Distributed systems are hard – I just want to echo that. In MySQL, we have quite a number of options to run highly available systems. However, real fault tolerant systems are difficult to achieve.
Take for example a common use case of multi-DC replication where Orchestrator is responsible for managing the topology, while ProxySQL takes care of the routing/proxying to the correct server, as illustrated below. A rare case you might encounter is that the primary MySQL node01 on DC1 might have a blip of a couple of seconds. Because Orchestrator uses an adaptive health check – not only the node itself but also consults its replicas – it can react really fast and promote the node in DC2.
Why is this problematic?
The problem occurs when node01 resolves its temporary issue. A race condition could occur within ProxySQL that could mark it back as read-write. You can increase an “offline” period within ProxySQL to make sure Orchestrator rediscovers the node first. Hopefully, it will set it to read-only immediately, but what we want is an extra layer of predictable behavior. This normally comes in the form of STONITH – by taking the other node out of action, we practically reduce the risk of conflict close to zero.

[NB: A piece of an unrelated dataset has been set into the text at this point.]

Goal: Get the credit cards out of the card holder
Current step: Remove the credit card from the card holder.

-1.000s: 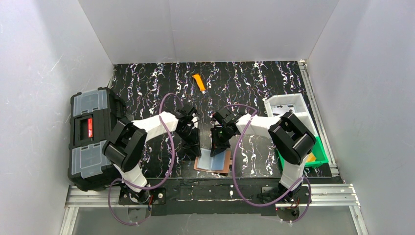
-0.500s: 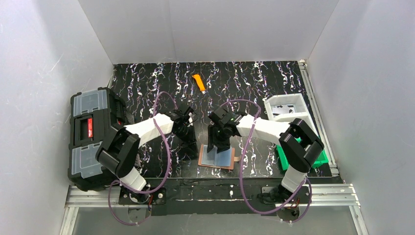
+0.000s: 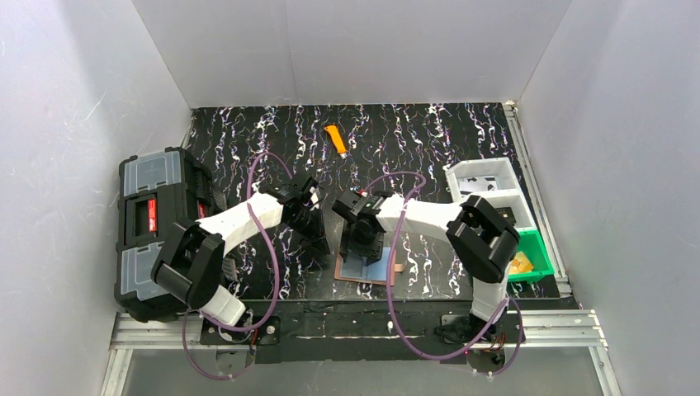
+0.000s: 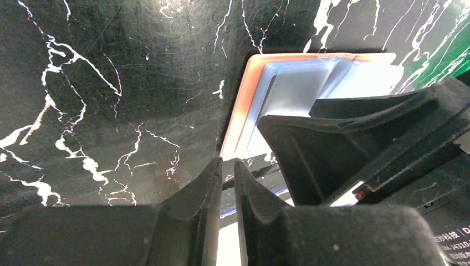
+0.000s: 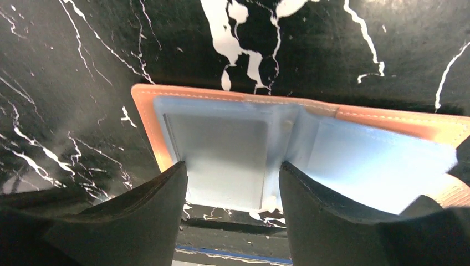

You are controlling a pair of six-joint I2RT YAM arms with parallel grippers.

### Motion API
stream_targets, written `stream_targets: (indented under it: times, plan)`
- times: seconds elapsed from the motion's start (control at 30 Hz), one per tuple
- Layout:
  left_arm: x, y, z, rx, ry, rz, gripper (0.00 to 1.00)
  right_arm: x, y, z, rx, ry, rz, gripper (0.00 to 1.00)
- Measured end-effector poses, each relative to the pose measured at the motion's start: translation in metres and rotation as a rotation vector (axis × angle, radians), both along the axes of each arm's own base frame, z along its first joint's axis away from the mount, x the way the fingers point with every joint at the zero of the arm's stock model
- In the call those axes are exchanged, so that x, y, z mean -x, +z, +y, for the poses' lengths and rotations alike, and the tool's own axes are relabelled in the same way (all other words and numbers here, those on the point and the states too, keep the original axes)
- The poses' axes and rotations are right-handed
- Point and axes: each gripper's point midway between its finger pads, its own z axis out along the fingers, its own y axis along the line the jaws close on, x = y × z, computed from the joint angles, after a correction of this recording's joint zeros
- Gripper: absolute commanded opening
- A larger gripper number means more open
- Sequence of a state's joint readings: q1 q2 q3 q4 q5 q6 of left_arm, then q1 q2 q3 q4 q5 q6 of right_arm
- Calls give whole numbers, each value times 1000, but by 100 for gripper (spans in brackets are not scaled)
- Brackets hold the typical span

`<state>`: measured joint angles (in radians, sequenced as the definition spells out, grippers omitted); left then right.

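— So where does the card holder (image 3: 367, 271) lie?

— Flat and opened out on the black marbled table (image 3: 429, 140), near its near edge, about midway between the two arm bases. Its brown rim frames a pale blue-grey panel (image 5: 221, 160); whether that is card or lining I cannot tell.

— And the arms?

— Both forearms angle inward from their elbows and fold down at the wrist, so the two wrists meet over the holder. The right gripper (image 5: 233, 166) points down at it with its fingers spread wide, one on each side of the panel, nothing clamped between them. The left gripper (image 4: 227, 163) sits just beside the holder's left edge, its fingers drawn almost together with only a slit between. Whether the tips touch the leather is not clear.

— How much room is there around it?

— Little toward the front, where the table edge and the metal rail run close by. Bare marbled surface stretches toward the back wall, with only an orange utility knife (image 3: 334, 139) well apart from the holder. The black toolbox (image 3: 153, 227) stands at the left edge; a white bin (image 3: 483, 169) and a green bin (image 3: 541, 268) line the right edge.
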<state>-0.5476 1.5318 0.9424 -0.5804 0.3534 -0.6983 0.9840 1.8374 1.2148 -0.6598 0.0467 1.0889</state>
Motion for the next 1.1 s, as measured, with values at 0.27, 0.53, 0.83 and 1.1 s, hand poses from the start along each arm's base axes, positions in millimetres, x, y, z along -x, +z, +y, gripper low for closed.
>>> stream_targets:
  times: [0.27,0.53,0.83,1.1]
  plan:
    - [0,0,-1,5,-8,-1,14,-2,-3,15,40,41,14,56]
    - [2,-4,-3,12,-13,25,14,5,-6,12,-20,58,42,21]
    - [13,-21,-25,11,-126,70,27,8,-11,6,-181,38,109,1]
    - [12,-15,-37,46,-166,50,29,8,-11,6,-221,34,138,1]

Orchestrator supports hooks to do this, but we can also do it easily with ProxySQL using its built in scheduler. In this case, we create a script where Orchestrator is consulted frequently for any nodes recently marked as downtimed, and we also mark them as such in ProxySQL. The script proxy-oc-tool.sh can be found on Github.
What does this script do? In the case of our topology above:
- If for any reason, connections to MySQL on node01 fail, Orchestrator will pick node02 as the new primary.
- Since node01 is unreachable – cannot modify read_only nor update replication – it will be marked as downtimed with lost-in-recovery as the reason.
- If node01 comes back online, and ProxySQL sees it before the next Orchestrator check, it can rejoin the pool. Then it’s possible that you have two writeable nodes in the hostgroup.
- To prevent the condition above, as soon as the node is marked with downtime from Orchestrator, the script proxy-oc-tool.sh will mark it OFFLINE_SOFT so it never rejoins the writer_hostgroup in ProxySQL.
- Once an operator fixes node01 i.e. reattaches as a replica and removes the downtimed mark, the script proxy-oc-tool.sh will mark it back ONLINE automatically.
- Additionally, if DC1 gets completely disconnected from DC2 and AWS, the script will not be able to reach Orchestrator’s raft-leader and will set all nodes to OFFLINE_SOFT preventing isolated writes on DC1.
Adding the script to ProxySQL is simple. First you download and set permissions. I placed the script in /usr/bin/ – but you can put it anywhere accessible by the ProxySQL process.
chmod 0755 proxy-oc-tool.sh
mv proxy-oc-tool.sh /usr/bin/
Note, you will need to edit some variables in the script i.e. ORCHESTRATOR_PATH .
Then load into the scheduler:
INSERT INTO scheduler (interval_ms, filename)
VALUES (5000, '/usr/bin/proxy-oc-tool.sh');
LOAD SCHEDULER TO RUNTIME;
SAVE SCHEDULER TO DISK;
I’ve set the interval to five seconds since inside ProxySQL, a shunned node will need about 10 seconds before the next read-only check is done. This way, this script is still ahead of ProxySQL and is able to mark the dead node as OFFLINE_SOFT .
Because this is the simple version, there are obvious additional improvements to be made in the script like using scheduler args to specify and ORCHESTRATOR_PATH implement error checking.